Aim of the task -> Across the whole listing, filter for the string "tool" and copy every line that has it.
═════ Data block ═════
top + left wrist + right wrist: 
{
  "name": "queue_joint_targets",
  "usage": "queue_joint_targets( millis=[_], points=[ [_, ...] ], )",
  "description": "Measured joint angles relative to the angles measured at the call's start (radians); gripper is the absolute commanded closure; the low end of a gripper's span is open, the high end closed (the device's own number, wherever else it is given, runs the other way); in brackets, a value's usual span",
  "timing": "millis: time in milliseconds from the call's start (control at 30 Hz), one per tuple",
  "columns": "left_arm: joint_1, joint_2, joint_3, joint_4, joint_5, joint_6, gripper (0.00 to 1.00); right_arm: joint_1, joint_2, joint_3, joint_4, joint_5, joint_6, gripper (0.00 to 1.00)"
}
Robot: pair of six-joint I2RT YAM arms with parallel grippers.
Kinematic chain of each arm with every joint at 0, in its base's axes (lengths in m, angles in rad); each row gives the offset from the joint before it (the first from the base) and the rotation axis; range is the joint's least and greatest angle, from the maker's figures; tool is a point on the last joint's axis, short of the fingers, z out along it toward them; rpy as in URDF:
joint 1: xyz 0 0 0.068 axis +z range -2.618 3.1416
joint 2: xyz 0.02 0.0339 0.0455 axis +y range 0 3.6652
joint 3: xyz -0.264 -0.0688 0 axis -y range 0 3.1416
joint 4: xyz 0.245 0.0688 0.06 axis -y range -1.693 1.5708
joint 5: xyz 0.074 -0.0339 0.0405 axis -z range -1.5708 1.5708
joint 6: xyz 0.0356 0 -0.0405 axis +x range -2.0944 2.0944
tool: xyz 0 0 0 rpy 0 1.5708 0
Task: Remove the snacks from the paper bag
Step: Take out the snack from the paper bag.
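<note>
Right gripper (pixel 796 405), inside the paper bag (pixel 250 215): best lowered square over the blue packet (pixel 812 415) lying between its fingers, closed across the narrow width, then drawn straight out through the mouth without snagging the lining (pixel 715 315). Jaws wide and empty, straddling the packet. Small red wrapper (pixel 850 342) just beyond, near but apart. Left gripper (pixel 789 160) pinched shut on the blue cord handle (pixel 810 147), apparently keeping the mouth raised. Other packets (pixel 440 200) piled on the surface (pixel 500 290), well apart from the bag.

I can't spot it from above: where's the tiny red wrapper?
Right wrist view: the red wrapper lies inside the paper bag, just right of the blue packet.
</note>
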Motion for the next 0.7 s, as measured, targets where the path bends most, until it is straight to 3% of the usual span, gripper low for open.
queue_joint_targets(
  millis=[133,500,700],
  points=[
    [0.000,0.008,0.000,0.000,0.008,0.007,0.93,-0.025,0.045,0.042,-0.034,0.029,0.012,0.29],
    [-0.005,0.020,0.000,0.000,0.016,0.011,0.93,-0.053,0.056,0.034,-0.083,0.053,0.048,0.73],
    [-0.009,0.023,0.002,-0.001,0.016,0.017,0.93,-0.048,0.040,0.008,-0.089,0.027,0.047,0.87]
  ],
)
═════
Solution for this task ->
Kinematic chain of each arm with every joint at 0, in its base's axes (lengths in m, angles in rad); each row gives the offset from the joint before it (the first from the base) and the rotation axis; range is the joint's least and greatest angle, from the maker's figures; tool is a point on the last joint's axis, short of the fingers, z out along it toward them; rpy as in URDF:
tool: xyz 0 0 0 rpy 0 1.5708 0

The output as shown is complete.